Bill, couple of thoughts on your post. I have the Helibridge on my 2014 ES and made one adjustment after riding for awhile. My guess at what could cause movement after proper torque on the handlebars would be 1) not clean surface under the handbar contact point and bridge contact point. I've noticed before that dust/water/dust/water combination can cause fine dust particles to cake up under the edges of the handlebars.

If you then move/adjust them and position on top of this dust under the edge, you would be able to torque properly and still have the dust "lubricant" under the handle bar. Just a guess...

My other comment. I've had Helibars on four bikes over the last 10 years, 2 FJRs, a 1200RT and a ST1300, about 180k on them. One thing that I noticed early on with my riding style was that I tended to lean heavily on my wrists, the reason that I put the Helibars on in the first place of course. After mounting the Helibars, they gave me the "opportunity" to take this weight off my wrists, but it is just an opportunity. What I learned about my riding posture early on with ST bikes, because of street bike experience I think, was that I still sit further back in saddle and arched over handlebars and still had wrist issues.

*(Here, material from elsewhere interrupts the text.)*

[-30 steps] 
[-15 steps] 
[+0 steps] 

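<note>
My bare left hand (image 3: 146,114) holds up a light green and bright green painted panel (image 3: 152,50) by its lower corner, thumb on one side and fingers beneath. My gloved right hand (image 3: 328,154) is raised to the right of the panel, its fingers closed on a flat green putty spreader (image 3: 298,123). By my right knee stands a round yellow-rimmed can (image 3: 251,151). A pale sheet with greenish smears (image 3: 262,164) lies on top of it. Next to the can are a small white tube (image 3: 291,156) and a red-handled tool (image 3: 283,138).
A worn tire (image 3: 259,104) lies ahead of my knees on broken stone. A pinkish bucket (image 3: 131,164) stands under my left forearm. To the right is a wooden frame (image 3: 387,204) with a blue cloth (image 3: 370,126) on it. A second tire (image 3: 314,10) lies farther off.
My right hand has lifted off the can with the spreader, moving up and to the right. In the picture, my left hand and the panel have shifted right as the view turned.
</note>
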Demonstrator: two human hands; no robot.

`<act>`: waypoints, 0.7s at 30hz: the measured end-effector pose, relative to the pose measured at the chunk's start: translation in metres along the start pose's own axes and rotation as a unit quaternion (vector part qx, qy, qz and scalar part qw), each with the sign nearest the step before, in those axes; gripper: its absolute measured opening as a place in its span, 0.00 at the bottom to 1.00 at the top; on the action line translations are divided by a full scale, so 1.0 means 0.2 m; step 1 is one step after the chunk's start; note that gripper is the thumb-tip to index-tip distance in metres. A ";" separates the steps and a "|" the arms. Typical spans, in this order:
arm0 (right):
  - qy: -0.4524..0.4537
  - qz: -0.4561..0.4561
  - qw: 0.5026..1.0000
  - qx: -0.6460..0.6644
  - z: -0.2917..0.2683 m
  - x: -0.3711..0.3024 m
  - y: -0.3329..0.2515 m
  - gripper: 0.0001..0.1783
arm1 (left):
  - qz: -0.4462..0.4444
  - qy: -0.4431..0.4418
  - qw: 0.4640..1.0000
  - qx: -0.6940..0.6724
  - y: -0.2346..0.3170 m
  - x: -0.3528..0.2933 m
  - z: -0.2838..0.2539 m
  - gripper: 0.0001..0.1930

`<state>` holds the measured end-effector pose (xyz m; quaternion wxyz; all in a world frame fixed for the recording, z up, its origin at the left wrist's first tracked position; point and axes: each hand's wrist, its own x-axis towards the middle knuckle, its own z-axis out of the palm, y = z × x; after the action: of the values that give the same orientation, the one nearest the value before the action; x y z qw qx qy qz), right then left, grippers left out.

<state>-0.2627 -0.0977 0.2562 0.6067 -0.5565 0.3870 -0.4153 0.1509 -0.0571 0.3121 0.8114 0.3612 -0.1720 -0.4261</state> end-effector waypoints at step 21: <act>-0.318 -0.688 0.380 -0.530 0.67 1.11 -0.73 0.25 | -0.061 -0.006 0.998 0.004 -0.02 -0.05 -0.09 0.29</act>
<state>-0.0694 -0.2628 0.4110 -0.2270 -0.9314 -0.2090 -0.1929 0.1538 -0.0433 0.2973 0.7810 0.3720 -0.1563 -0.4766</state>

My MO for quite some time is that when I find I am getting numb hands or wrists are hurting, I am unconsciously reverting back to that "too forward" style. If I move my butt forward in the seat just a bit and focus on keeping pressure on my fingers (like you are pulling back on the bars) instead of pressing forward, it puts my back into the correct posture, hands go to full feeling again, wrists have no problem and my back doesn't get tired.

If your wrist pain is mostly on the outside of your wrists, adjusting the helibars further back will narrow the handlebar angle and will, IMO, cause your wrist pain to get worse. Just some semi-informed thoughts...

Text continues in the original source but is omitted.